Each ride earns a jockey a set fee per run — usually around $219.69 for riding through jumps, and $160.90 for racing flats, Racing Post reports. The wealthiest jockeys tend to make money via resilience. Literally, the more they ride, the more they make; talent doesn’t figure into their actual per-appearance riding rate.

Those mounting fees come with varied costs attached, mostly related to upkeep for the tracks. For jockeys working their way up, and thus not filling their calendar with rides, it can be difficult to make jockeying into a full-time job. But at an event like the Kentucky Derby, the best-of-the-best are on every single horse. These are all professional, accomplished jockeys.

How much does a Kentucky Derby jockey make?

Those mounting fees add up to about $1,200 a day for jumps, and $800 a day for flats for most jockeys. It’s certainly not chump change, but it heavily depends on how often a jockey gets the opportunity to ride.

About a quarter of their earnings goes straight to racing fees, union dues, tipping valets, and their agents who help them land these jobs. But if they work with a good racing team, they’ll enjoy a bonus from the prize pool.

A jockey’s average salary equates to around $38,000 a year after expenses. A superstar, top-10 performing jockey might pull in up to $222,000 a year, with up to 1,000 rides and a bigger taste of the prize pool than most of their peers. Go Banking Rates reports that Kentucky Derby winner Sonny Leon earned $186,000 personally from his 2022 win at Churchill Downs.

The highest-earning jockeys of all time

The jockey business is tough for most who attempt to enter it, like most sports. Persistent riders can make a decent living just by riding regularly, though, so hard work and consistency are sometimes rewarded more than sheer winning ability. For the top end of the profession, however, outright wins are a major part of the overall earnings.

The Plaid Horse reports that, thanks to the massive popularity of horse racing in Japan, jockeys have some of the best earnings opportunities in the business.

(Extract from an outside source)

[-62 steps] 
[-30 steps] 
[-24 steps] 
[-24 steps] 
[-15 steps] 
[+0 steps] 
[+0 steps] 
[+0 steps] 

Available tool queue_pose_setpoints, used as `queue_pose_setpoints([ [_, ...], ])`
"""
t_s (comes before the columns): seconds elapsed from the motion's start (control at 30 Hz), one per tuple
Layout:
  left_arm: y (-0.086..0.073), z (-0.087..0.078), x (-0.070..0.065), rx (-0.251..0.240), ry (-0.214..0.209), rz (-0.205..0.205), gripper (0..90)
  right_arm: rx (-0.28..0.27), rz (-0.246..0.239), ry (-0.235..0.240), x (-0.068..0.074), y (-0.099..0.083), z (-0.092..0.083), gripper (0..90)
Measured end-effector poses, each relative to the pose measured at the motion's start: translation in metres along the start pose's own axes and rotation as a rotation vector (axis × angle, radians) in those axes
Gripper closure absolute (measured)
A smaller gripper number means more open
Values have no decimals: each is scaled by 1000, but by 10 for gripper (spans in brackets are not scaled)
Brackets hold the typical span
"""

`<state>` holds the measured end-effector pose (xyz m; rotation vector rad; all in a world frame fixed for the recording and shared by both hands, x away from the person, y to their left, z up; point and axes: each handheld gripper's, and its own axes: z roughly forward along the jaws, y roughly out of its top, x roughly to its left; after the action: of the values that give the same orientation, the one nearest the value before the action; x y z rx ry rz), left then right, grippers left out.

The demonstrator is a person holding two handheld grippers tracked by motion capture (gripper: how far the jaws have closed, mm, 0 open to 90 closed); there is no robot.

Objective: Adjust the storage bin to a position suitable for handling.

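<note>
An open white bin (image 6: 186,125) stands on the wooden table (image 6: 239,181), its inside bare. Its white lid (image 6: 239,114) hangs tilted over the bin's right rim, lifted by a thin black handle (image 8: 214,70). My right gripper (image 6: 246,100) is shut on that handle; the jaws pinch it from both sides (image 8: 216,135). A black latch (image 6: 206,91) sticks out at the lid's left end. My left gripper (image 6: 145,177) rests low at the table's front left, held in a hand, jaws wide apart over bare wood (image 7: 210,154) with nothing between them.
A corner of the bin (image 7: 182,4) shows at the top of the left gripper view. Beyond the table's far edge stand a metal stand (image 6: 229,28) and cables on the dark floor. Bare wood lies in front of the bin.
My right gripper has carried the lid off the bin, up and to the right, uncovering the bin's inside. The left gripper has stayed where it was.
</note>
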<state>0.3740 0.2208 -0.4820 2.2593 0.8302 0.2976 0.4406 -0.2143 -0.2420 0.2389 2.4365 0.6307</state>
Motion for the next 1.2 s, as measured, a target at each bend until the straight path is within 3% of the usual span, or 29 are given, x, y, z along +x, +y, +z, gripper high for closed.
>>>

Take a look at the top five highest career earners of all time — you may notice a pattern:

  1. Yutaka Take – $796 million
  2. Norihiro Yokoyama – $561 million
  3. Masayoshi Ebina – $479 million
  4. Yuichi Fukunaga – $479 million
  5. John R. Velazquez – $430 million
Jockey John Velazquez is congratulated by trainer Bob Buffet after riding Median Spirit to victory at the 147th running of the Kentucky Derby on May 01, 2021 at Churchill Downs
Jockey John Velazquez wins the 147th running of the Kentucky Derby, riding Median Spirit, at Churchill Downs in 2021 | Jeffrey Brown/Icon Sportswire via Getty Images

That’s right, the top four wealthiest riders of all time are all Japanese. The prize money they racked up over the years is immense in comparison to nearly anyone else in their profession. The United States only appears on the list thanks to the legendary Velazquez. The Puerto Rican jockey is one of the legends of the sport and has won the Kentucky Derby as recently as 2020.